WORK INSTRUCTION:
How many lines in the data below contain the string "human"? State that number only.

INFORMATION:

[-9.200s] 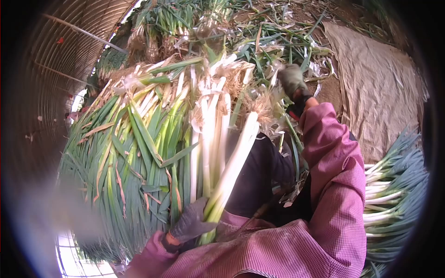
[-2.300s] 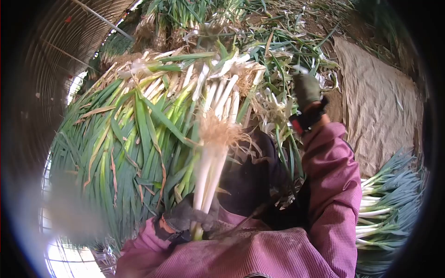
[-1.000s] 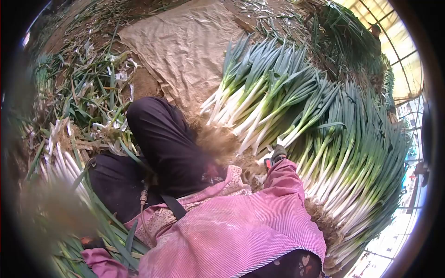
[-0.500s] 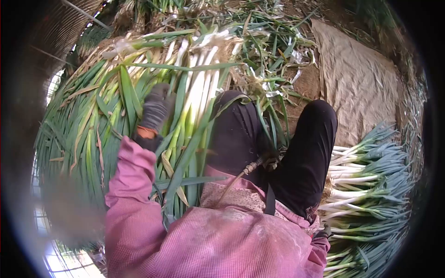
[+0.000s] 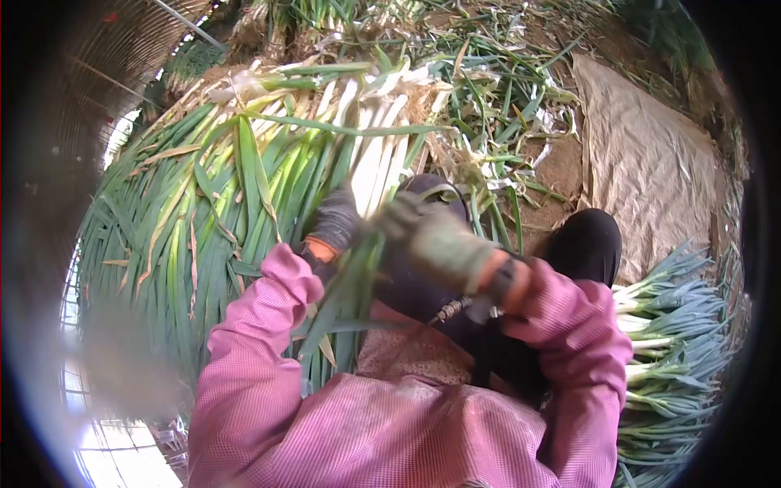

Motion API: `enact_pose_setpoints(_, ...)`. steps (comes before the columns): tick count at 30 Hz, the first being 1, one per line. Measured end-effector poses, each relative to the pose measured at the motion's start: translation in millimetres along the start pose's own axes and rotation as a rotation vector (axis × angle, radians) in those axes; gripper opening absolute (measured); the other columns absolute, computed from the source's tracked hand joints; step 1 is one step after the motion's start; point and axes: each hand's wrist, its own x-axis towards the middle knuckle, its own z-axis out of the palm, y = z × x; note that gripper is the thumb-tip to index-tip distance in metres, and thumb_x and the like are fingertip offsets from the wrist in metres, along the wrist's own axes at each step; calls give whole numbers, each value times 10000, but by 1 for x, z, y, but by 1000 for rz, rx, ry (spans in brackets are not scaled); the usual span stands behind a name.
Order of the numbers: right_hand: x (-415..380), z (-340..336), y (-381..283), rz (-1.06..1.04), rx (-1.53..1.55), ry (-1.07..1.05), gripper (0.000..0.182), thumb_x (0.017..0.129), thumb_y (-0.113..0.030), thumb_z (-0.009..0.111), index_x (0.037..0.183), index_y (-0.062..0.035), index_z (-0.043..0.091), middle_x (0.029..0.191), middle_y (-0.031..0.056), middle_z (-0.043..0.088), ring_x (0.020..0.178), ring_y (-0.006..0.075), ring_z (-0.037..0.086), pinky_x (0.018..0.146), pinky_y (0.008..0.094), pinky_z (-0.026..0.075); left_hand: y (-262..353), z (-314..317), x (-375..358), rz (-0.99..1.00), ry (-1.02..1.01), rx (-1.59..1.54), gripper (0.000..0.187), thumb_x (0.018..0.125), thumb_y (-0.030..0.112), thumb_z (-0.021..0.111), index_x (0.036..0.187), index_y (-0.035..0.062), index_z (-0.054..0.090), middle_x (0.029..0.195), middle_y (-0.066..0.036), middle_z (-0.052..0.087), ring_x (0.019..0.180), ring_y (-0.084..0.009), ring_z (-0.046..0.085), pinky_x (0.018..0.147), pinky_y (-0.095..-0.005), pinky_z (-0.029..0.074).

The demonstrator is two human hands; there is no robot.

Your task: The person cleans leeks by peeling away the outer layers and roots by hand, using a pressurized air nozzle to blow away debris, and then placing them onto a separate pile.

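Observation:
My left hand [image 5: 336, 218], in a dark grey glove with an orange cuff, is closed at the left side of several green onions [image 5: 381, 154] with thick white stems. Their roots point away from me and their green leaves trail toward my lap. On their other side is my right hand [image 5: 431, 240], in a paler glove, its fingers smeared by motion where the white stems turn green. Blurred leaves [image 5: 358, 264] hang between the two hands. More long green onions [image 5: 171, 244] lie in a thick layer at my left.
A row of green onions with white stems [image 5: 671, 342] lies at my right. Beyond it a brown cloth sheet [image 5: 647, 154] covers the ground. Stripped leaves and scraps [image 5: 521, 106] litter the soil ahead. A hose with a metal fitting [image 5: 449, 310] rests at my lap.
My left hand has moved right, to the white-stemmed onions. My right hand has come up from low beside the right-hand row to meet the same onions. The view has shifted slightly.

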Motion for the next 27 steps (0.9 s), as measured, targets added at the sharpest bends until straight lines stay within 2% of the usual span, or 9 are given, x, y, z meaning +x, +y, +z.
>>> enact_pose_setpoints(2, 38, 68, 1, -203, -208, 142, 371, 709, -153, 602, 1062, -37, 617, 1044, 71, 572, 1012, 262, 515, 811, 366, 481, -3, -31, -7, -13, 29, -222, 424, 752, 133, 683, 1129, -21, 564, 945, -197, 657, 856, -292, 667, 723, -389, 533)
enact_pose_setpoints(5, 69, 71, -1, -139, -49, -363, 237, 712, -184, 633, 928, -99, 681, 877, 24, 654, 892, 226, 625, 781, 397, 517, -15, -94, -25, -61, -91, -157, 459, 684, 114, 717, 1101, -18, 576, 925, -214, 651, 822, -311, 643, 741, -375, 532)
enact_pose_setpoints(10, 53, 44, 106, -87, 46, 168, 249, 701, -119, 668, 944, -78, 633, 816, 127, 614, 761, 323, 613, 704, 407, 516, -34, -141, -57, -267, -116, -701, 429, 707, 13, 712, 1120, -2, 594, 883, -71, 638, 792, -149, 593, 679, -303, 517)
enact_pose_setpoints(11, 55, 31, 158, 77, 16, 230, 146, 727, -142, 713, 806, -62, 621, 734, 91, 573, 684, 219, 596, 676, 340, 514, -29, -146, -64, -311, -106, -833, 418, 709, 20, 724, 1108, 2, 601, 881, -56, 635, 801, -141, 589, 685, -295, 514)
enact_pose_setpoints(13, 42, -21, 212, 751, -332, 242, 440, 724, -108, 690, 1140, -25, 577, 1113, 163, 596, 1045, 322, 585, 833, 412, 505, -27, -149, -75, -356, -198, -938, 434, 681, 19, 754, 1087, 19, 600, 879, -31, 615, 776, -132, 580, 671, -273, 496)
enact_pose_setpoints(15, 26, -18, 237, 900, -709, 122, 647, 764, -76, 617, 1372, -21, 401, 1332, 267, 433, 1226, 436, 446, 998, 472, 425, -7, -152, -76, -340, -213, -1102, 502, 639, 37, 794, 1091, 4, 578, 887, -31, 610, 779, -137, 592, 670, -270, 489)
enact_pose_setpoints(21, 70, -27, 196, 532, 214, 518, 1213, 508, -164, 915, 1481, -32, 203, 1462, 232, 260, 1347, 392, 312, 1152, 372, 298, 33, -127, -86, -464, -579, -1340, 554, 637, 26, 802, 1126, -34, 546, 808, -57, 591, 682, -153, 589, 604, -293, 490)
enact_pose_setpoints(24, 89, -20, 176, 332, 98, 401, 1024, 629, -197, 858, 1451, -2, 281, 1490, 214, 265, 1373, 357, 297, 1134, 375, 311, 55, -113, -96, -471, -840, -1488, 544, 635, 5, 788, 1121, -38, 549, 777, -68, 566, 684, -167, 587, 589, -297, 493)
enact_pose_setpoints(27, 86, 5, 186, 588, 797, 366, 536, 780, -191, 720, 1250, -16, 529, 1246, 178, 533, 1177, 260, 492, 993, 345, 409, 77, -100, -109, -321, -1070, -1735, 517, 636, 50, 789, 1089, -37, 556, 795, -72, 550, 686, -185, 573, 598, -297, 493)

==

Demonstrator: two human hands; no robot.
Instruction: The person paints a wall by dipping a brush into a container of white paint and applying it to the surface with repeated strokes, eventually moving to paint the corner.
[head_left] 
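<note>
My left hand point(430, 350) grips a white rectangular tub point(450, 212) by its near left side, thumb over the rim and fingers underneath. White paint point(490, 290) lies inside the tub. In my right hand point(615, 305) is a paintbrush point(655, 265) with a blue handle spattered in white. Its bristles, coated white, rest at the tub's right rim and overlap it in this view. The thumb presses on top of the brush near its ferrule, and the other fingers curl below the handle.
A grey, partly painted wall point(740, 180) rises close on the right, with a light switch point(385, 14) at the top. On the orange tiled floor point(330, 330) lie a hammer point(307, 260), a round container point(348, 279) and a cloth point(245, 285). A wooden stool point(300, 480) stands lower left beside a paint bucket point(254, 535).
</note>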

RESPONSE:
2